Six days before the Passover, Jesus came to Bethany, where Lazarus lived, whom Jesus had raised from the dead. Here a dinner was given in Jesus’ honor. Martha served, while Lazarus was among those reclining at the table with him. Then Mary took about a pint of pure nard, an expensive perfume; she poured it on Jesus’ feet and wiped his feet with her hair. And the house was filled with the fragrance of the perfume.
But one of his disciples, Judas Iscariot, who was later to betray him, objected, “Why wasn’t this perfume sold and the money given to the poor? It was worth a year’s wages.” He did not say this because he cared about the poor but because he was a thief; as keeper of the money bag, he used to help himself to what was put into it.
“Leave her alone,” Jesus replied. “It was intended that she should save this perfume for the day of my burial. You will always have the poor among you, but you will not always have me.” (John 12:1–8)
This is the shocking, self-emptying nature of profound love. In this small frame we see a prophetic echo of how God loves us, as well as a prototype for how to love God—broken and poured out, in full abandon. It’s a scene that does not add up.
Foreshadowing the sacrifice of Jesus mere days away, Mary breaks open her most expensive gift (a sign of his death) and anoints him (a burial ritual he will not be afforded between the cross and tomb). The potent aroma of extravagant love fills the room. Mary beholds the treasure in front of her, and empties her treasure at his feet.
Meanwhile, Judas is doing the math. And his calculations are off. Livid over this undignified and wasteful display, he masks his true intentions behind the vestments of stewardship. Why does Jesus trust the money bag to the thief? It’s not about how much trust Jesus had in Judas, but how much trust he placed in money. He knew it’s power to steal our affection, it’s way of making us miss the treasure. Yes, Judas did his math and ran the numbers. And, in the end, he sold the treasure of heaven for thirty pieces of silver.

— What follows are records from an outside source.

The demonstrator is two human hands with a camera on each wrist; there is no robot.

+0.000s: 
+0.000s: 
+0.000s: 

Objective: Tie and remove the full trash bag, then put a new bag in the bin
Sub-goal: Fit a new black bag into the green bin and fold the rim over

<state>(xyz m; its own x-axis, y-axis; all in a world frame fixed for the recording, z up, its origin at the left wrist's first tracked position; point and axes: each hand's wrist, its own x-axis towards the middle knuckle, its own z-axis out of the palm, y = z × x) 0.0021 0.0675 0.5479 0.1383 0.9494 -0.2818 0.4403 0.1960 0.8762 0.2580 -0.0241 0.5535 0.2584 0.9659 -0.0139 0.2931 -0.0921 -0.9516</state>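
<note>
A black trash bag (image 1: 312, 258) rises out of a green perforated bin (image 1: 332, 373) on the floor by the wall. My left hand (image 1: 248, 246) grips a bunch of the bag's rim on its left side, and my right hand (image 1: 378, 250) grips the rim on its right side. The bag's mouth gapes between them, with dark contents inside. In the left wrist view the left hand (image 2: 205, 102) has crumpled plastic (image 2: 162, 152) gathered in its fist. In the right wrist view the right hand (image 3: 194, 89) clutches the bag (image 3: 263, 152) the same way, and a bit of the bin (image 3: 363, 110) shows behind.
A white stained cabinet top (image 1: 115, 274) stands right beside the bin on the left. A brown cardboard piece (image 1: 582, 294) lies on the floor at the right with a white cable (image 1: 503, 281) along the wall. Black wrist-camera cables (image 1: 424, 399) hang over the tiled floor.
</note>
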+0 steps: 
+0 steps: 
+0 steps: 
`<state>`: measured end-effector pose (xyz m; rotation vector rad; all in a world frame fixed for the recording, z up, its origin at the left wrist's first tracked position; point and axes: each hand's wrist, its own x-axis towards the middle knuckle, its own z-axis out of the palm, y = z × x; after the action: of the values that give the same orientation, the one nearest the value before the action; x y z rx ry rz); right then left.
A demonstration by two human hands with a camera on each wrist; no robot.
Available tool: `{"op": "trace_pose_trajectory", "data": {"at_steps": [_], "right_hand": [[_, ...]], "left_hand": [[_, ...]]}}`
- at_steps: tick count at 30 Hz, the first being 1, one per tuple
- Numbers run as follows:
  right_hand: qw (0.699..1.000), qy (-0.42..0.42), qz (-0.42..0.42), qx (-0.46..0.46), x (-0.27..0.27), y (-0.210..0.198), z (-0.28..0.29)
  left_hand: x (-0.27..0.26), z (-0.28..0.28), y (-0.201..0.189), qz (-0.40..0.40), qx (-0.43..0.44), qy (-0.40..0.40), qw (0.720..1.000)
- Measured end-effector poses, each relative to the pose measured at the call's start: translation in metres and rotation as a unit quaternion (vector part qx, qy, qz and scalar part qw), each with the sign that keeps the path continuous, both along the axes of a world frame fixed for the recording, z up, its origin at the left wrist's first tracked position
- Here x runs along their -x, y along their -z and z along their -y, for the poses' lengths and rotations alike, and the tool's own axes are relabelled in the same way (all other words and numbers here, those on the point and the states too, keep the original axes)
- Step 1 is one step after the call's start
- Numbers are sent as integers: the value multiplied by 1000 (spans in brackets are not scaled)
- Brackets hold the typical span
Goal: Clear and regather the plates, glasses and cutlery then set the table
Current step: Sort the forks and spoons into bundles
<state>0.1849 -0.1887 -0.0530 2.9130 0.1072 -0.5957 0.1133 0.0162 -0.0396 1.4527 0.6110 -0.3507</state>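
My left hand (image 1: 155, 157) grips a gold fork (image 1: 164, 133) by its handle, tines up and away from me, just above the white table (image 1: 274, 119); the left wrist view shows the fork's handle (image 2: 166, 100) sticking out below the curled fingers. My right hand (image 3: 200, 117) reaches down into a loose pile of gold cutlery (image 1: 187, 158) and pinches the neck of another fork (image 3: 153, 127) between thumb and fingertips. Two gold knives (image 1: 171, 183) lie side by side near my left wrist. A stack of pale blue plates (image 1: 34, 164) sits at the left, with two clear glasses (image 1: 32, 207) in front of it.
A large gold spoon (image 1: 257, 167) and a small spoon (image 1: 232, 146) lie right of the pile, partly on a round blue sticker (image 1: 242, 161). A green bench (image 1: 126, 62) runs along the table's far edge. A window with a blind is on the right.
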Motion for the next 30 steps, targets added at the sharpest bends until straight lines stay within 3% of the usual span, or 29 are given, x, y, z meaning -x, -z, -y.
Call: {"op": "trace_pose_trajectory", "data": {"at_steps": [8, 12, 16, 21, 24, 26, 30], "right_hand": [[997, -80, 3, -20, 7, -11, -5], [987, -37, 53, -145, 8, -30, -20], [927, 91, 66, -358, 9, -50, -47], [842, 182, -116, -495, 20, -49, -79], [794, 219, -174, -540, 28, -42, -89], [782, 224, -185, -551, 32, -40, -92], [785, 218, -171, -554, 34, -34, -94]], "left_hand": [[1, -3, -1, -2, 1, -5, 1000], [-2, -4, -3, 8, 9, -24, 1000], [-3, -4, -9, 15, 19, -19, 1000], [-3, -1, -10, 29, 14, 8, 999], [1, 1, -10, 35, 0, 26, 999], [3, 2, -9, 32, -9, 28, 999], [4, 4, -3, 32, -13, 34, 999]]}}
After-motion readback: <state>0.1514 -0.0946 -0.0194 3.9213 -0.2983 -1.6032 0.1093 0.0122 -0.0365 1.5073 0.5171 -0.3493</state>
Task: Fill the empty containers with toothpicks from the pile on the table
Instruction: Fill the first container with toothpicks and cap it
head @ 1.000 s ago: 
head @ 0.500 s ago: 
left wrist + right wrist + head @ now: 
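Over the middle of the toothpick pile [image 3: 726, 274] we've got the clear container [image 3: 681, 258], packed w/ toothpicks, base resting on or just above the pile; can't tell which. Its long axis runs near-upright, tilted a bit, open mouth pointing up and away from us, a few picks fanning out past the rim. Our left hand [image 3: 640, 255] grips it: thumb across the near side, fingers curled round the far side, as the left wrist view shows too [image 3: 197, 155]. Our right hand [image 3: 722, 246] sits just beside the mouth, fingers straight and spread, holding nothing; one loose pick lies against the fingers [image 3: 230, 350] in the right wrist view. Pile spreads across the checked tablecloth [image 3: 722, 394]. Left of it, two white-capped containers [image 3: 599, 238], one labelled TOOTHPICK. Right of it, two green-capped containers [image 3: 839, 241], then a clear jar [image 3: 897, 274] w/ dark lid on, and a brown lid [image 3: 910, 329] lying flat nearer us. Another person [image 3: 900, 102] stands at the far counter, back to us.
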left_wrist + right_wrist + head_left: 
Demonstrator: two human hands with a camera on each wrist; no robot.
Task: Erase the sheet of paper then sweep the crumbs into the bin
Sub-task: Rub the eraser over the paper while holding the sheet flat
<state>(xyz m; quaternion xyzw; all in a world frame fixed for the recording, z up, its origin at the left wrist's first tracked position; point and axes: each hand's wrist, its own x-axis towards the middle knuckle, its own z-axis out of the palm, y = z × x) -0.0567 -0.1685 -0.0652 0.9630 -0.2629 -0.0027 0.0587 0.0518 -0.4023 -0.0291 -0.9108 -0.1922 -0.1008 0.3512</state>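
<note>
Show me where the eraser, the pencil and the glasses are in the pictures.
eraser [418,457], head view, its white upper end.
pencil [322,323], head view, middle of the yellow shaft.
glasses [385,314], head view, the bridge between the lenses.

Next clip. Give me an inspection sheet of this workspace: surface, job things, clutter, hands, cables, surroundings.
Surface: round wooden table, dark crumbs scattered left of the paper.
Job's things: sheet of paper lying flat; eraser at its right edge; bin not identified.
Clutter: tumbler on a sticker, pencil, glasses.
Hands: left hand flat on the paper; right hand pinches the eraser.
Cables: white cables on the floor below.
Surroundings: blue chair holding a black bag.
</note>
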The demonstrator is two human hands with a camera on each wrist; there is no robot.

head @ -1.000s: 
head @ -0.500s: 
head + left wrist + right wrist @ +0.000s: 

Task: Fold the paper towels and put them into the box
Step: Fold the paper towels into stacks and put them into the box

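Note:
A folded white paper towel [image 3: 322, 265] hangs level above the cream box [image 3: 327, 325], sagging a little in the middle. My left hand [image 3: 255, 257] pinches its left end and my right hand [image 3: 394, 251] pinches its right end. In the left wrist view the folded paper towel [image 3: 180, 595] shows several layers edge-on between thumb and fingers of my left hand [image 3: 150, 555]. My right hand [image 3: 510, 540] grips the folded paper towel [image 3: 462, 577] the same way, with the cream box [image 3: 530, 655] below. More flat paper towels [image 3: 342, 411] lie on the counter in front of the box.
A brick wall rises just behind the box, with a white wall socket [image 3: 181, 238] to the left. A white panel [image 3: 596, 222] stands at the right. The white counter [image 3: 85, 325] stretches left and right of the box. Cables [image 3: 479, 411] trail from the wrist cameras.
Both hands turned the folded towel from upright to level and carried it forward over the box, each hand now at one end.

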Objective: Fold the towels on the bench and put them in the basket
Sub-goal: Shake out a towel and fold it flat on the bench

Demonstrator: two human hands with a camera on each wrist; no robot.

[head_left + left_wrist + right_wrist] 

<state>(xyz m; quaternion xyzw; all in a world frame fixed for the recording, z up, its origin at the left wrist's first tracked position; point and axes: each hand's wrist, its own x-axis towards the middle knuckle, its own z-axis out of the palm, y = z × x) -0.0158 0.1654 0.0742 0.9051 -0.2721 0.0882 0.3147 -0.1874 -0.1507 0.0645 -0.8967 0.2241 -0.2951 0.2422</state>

In “Manifesto: The Mad Farmer Liberation Front,” the farmer and poet Wendell Berry wrote, “every day do something that won’t compute.” This is the call of kingdom accounting, the great exchange, the vision to behold the treasure hidden right before our eyes. It challenges us with the provocative question: “What is he worth to you?”
Jesus, you are the Treasure of heaven, broken and poured out in extravagant love. Help me to live a life in reckless response, a life that does not compute. May it look like a waste to some and like worship to you. In Jesus’ name, amen.
Identify the competing priorities in your life which threaten to steal your affection or attention. How can you recalculate and actively behold the Treasure and live out the extravagant exchange?